■ WORK TO COMPLETE ■
Without the pictures, write the listing below out again, line for line.

━━━ DATA BLOCK

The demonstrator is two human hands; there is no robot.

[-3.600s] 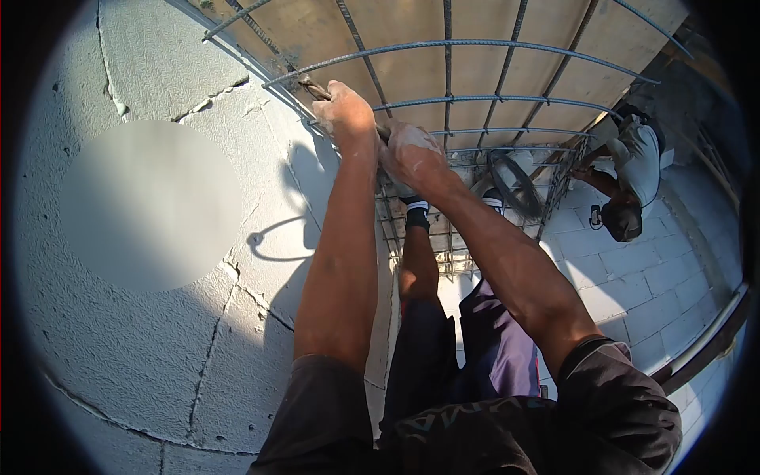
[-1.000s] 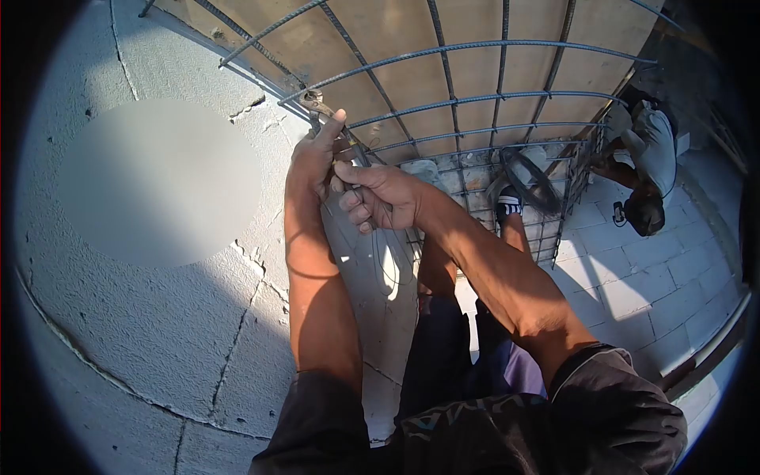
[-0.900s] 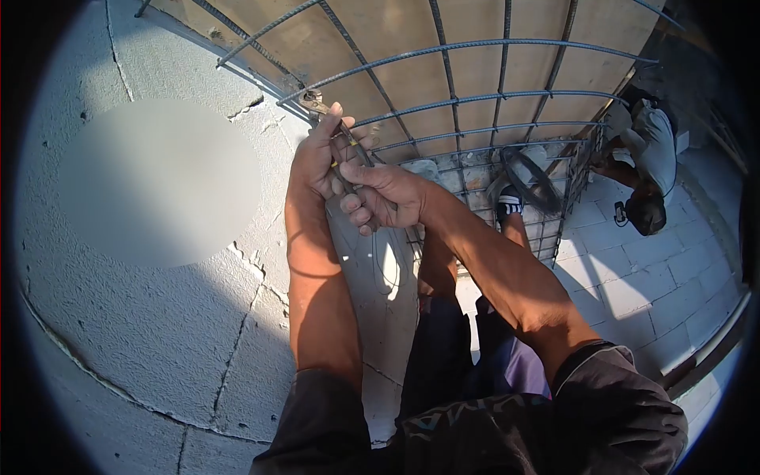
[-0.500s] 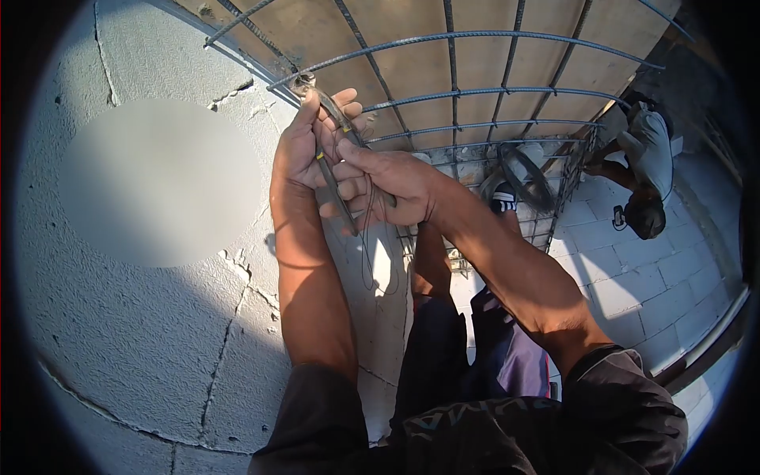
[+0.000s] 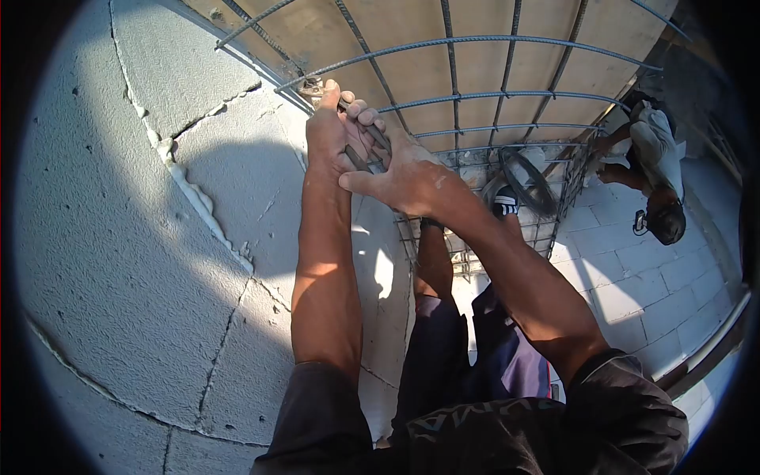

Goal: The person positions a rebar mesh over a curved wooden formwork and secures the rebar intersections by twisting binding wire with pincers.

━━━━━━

■ WORKED SOLUTION ■
The demonstrator is two human hands; there is no robot.

[-3.600s] 
[-1.000s] 
[-0.900s] 
[-0.500s] 
[+0.000s] 

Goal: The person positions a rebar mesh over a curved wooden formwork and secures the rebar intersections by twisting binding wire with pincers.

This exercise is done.